As she stepped into her dressing-room, her eyes fell upon the foreign trunk, with the contents of which she was familiar. They had been kept intact by Mrs. Crawford, who hoped that by them Jerrie might some day be identified. Going to the old trunk Jerrie lifted the lid, and took out the articles one by one with a very different feeling from what she had ever experienced before when handling them. The alpaca dress came first, and she examined it carefully. It was coarse, and plain, and old-fashioned, and she felt intuitively that a servant had worn it. The cloak and shawl, in which she had been wrapped, were inspected next, and on these Jerrie's tears fell like rain, as she thought of the woman who had resolutely put away the covering from herself to save a life which was no part of her own.

"Oh, Mah-nee," she sobbed, laying her face upon the rough coarse garments, "I am not disloyal to you in trying to believe that you were not my mother, and could you come back to me, Mah-nee, whoever you are, I'd be to you so loving and true. Tell me, Mah-nee, who I am: give me some sign that what comes to me so often of that far-off land is true. There was another face than yours which kissed me, and other hands, dead now, as are the dear old hands which shielded me from the cold that awful night, have caressed me lovingly."
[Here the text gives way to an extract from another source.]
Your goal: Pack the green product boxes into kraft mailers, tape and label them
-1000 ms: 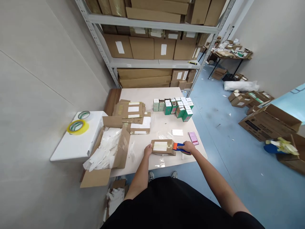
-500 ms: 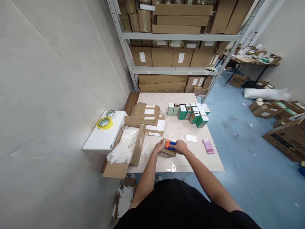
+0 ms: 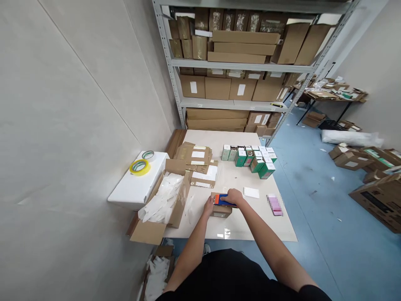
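Note:
A small brown cardboard box [image 3: 222,212] sits near the table's front edge, directly before me. My left hand [image 3: 209,205] grips its left side. In my right hand [image 3: 234,197] is a blue and orange tape dispenser [image 3: 224,200], held flat across the top of the box. Its orange end lies at the box's left edge, close to my left fingers. The dispenser and my right hand hide much of the box top. To the right of that hand lies a white card or slip [image 3: 251,192] on the table.
An open carton of white packets [image 3: 164,196] stands at left, beside a white surface with tape rolls [image 3: 139,167]. Flattened cardboard [image 3: 197,155] and several green-white boxes [image 3: 266,170] occupy the table's back. A pink pixelated item [image 3: 275,205] lies at right. Loaded shelving [image 3: 232,104] rises behind.
The dispenser has shifted slightly left over the box, its orange end now at the left edge. My left hand has slid a little lower on the box side. The view has tilted up.

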Motion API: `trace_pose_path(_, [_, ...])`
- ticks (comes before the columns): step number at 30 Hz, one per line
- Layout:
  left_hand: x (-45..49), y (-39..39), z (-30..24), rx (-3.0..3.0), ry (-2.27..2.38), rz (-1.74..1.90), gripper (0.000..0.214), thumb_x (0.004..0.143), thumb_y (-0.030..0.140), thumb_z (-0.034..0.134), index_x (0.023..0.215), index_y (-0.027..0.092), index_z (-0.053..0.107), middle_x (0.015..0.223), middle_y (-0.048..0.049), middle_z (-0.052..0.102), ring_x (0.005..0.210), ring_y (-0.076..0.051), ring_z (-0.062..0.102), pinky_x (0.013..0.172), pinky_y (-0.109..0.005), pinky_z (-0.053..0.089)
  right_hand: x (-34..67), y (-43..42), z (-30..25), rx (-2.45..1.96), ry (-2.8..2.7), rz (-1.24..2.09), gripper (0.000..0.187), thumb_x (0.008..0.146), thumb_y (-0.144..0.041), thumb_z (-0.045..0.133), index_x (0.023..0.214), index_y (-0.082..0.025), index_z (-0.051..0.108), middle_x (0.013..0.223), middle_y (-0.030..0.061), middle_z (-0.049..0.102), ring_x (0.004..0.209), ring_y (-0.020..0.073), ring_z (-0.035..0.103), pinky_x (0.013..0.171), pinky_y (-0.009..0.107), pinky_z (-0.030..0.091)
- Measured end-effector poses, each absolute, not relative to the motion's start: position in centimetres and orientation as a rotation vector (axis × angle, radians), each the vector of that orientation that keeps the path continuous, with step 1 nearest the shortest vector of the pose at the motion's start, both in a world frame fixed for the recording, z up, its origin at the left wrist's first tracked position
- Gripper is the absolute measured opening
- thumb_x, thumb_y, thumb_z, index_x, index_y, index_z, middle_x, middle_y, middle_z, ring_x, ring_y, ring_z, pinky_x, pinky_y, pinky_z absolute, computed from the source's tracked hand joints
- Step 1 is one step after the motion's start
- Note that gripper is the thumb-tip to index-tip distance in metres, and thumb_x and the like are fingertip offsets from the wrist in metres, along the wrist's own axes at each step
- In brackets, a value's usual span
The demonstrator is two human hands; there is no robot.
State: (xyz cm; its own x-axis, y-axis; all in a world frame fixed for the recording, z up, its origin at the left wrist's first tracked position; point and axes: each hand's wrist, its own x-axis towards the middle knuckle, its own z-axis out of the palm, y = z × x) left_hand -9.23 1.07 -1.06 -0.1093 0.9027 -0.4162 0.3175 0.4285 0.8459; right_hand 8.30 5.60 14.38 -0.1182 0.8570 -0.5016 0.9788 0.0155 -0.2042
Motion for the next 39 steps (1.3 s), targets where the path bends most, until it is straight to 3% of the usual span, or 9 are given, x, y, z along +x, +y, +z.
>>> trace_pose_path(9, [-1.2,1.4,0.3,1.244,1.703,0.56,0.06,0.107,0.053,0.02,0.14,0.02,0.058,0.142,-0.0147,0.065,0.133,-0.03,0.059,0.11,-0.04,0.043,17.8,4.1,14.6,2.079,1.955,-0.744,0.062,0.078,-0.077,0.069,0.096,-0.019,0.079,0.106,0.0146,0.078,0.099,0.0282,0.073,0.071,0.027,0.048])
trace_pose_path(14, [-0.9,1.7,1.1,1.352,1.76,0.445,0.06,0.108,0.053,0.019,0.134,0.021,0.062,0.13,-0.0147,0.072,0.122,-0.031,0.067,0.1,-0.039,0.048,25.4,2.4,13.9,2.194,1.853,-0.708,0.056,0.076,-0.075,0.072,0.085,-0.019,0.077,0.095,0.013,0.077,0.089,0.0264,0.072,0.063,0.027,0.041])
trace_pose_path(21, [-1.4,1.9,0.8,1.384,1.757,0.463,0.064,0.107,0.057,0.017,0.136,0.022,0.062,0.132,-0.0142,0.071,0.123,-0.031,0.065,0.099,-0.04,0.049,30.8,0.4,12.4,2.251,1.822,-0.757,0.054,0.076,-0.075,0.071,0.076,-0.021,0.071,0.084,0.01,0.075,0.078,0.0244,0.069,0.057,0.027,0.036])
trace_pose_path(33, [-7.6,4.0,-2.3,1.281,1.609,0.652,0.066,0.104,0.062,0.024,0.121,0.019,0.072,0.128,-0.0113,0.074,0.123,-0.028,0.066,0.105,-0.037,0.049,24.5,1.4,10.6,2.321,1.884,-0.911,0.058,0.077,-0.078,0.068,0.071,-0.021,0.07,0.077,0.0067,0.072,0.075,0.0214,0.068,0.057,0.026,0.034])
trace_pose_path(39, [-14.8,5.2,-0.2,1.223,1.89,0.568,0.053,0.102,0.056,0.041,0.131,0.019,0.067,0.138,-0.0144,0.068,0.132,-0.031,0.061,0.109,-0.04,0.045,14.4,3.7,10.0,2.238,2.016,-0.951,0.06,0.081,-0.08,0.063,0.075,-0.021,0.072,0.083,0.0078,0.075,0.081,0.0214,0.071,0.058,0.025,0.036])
But to this appeal there came no response, and Jerrie would have been frightened if there had. The shawl, the cloak, and the dress were as silent and motionless as she to whom they had belonged; and Jerrie folded them reverently, and putting them aside took out her own clothes next—the little dresses which showed a mother's love and care; the handkerchief marked "J;" the aprons, and the picture book with which she had played, and from which it seemed to her she had learned the alphabet, standing by a cushioned chair before a tall white stove. There was only the fine towel left, and Jerrie looked long and thoughtfully at the letter "M" embroidered in the corner.

"Marguerite begins with M," she said, "and Gretchen's name was Marguerite. If it were Gretchen who worked this letter I can touch what her hands have touched"—and she kissed the "M" as fervently as if it had been Gretchen's lip, and Gretchen were her mother.

On the old brass ring the key to the trunk and carpet-bag were still fastened, together with the small key, for which no use had ever been found. Jerrie had never thought much about this key before, but now she held it a long time while the conviction grew that this was the key to the mystery; that could she find the article which this unlocked, she would know something definite with regard to herself. But where to look she could not guess; and with her brain in a whirl which threatened a violent headache, she closed the chest at last, and crept wearily to bed just as the clock, which Peterkin had set up in one of his towers, struck for half-past ten, and Grace Atherton's carriage was rolling down the avenue from the big dinner at the Park House.